As far as the therapist revealing an attachment style, this conference is all about the therapist's attachment style, not the client's. It is called "We are the Tools of Our Trade," so attachment style is part of how a therapist works, especially closely with others. And we will cover how there may be layers or modes of occupying each of the different attachment styles depending on the client and situation. The idea behind some of this is that clashes often do boil down to differences in attachment. Or rather that differences in attachment (or too close similarities) can get in the way and we need to be aware of this potential.

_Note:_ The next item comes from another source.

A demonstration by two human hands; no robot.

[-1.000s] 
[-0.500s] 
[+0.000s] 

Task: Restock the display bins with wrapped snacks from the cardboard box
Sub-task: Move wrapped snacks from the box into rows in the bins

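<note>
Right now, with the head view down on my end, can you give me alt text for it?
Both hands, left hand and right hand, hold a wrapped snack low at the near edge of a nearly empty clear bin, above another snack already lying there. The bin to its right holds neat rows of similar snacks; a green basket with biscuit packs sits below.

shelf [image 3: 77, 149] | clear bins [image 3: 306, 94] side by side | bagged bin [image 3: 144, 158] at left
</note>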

I personally don't see a problem with disclosing a general sense of attachment style in the therapist client relationship. It seems to be important information. I will be able to figure it out anyway. It will be in the room just like other things about the therapist. So I'm not exactly sure why a therapist should not say something about it.

My therapist told me his but I had already figured it out. We are both secure from an avoidant insecure background. We have very different personal styles and different life trajectories, histories, etc, but we do overlap in this area. It told me that he can understand that if I do fall back on avoidant and pull away or seem to be functioning without asking for anything that he is careful to not miss that because he understands at a gut level how people are who have an avoidant background. He probably understands the other styles too, but this one he knows because he lived it. Since I know that, I know that I don't even bother to try to retreat back to being avoidant. In other words, and I'm not really putting it that well, but it has helped in understanding and also in action.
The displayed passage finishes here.